Вильгельм на миг выключился, погрузившись в воспоминания.
Изначально он лишь с недоумением смотрел на всю эту северную эпопею, затеянную кузеном Ники.
Война для русских началась неудачно, и кайзер двояко относился к такому развитию событий. С одной стороны, военные неприятности ослабят потенциально опасного соседа, что уже неплохо, с другой – проигрыш в войне приведёт к утере позиций России на Дальнем Востоке и возращению к западным и южным направлениям, что было совершенно не в интересах Германии.
Когда поднялась шумиха с застрявшими во льдах кораблями, он как мог подбодрил Ники. И даже посочувствовал по-человечески… и по-родственному, отослав телеграммы поддержки.
Хотя, если быть честным, эта возня с северным походом, странные слухи и не менее странное и пристальное любопытство англичан немного настораживали! В связи с чем были и доверительные письма в Санкт-Петербург с целью прозондировать почву, надеясь, что Николай II в личной переписке даст более пространные и откровенные ответы: что же там вообще у него происходит со всей этой рискованной причудой северного перехода.
Ники отписался! Так же по-родственному, почти простодушно, но с явно византийской изворотливостью.
Левый, закрученный кверху ус кайзера перекосило вместе со слегка презрительной улыбкой – он никогда не считал Николая слишком умным, как и особо искушённым в политических интригах. «Управляя варварской страной, он слишком ославянился…»
А сравнивая, например, с Эдуардом VII – по-родственному и в плане противостояния держав, он не полагал русского царя и достойным противником, находя силу России лишь в многочисленности её армии. Впрочем, по выучке далёкой от идеала.
«Если будет надо, я переступлю и через одного, и через другого!»

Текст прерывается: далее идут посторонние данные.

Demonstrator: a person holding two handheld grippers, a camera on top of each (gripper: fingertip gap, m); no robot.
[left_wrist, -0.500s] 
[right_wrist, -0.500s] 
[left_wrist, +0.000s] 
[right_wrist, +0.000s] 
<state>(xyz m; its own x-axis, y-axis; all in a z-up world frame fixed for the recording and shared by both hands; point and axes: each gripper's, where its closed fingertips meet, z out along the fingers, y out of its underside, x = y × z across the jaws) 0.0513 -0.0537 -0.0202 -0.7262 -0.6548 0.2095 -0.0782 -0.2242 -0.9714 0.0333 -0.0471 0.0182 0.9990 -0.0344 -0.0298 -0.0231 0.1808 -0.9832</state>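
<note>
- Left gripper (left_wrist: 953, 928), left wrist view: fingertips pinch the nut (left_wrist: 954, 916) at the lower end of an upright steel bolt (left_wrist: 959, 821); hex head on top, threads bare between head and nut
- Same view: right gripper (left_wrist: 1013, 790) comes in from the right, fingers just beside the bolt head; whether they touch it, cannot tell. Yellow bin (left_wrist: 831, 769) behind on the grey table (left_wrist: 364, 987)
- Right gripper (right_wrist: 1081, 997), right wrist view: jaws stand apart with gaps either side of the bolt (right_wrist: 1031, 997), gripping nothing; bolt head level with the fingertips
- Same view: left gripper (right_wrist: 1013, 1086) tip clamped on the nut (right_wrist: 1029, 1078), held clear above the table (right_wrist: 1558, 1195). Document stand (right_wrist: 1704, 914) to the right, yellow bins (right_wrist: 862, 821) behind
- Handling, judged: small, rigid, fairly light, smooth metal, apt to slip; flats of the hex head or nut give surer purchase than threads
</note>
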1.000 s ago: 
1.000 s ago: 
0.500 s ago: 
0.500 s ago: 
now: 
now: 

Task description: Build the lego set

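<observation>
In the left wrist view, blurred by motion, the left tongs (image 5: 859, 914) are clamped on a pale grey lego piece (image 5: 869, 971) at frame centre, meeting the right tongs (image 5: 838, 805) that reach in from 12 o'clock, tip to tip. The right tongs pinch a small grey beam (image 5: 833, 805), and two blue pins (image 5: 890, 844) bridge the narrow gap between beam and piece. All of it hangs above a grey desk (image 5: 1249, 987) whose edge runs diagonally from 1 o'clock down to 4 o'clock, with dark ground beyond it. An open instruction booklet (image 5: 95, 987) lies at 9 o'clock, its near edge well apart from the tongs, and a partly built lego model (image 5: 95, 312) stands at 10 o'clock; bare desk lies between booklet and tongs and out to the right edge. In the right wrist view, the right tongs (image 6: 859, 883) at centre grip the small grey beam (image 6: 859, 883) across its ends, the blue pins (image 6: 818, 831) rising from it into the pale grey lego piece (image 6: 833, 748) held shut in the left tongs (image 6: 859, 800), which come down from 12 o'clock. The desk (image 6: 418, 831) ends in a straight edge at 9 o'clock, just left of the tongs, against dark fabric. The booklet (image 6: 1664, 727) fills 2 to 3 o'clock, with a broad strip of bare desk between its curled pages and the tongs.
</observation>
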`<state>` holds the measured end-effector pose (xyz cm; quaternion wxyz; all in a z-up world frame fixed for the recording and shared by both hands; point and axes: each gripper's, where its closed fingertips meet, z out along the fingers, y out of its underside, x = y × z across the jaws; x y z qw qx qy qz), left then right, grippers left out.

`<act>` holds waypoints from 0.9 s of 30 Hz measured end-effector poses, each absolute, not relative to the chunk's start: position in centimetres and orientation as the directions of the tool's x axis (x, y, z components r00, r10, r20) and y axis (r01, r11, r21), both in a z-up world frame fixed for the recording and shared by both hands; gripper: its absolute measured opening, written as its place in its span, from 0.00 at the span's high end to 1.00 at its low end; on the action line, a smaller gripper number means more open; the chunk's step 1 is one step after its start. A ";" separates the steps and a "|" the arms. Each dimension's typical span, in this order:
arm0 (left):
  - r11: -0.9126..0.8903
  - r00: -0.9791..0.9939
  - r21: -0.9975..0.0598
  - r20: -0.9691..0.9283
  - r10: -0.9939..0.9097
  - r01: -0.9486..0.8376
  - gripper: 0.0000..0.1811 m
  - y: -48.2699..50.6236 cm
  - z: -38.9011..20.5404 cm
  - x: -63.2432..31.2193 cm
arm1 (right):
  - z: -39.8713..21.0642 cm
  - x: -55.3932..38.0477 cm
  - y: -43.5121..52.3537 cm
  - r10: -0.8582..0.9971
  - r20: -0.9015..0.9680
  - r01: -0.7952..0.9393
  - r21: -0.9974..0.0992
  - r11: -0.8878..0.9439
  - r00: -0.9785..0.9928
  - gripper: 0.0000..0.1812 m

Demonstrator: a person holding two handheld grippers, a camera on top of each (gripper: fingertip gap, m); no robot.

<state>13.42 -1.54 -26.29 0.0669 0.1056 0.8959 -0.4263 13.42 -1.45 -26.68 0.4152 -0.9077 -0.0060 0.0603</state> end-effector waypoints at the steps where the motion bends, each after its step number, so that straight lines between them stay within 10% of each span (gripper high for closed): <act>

За мыслями император не заметил, что снова стоит перед зеркалом, держа осанку и, что уж там… любуясь своей выправкой.
* * *
Затронув в повествовании германского императора Вильгельма II, стоит сказать, что этот человек во всём олицетворял собой исключительно германский, прусский… истинный дух милитаризма.
Возможно, в такой постановке – «истинно прусский милитаризм» – просматривается нечто субъективное, предвзятое, и те же самурайско-японские, или наполеоно-французские, или карло-шведские вояки не менее грозны и воинственны.
А может, всё дело в фонетике или же самой топологии немецкого языка – обертонов, взросших из времён диких гуннов, взывающих соплеменников к отваге, лающими выкриками устрашающих врага. Впитавших в себя и мифы Нибелунгов, и наследие легионов Римской империи.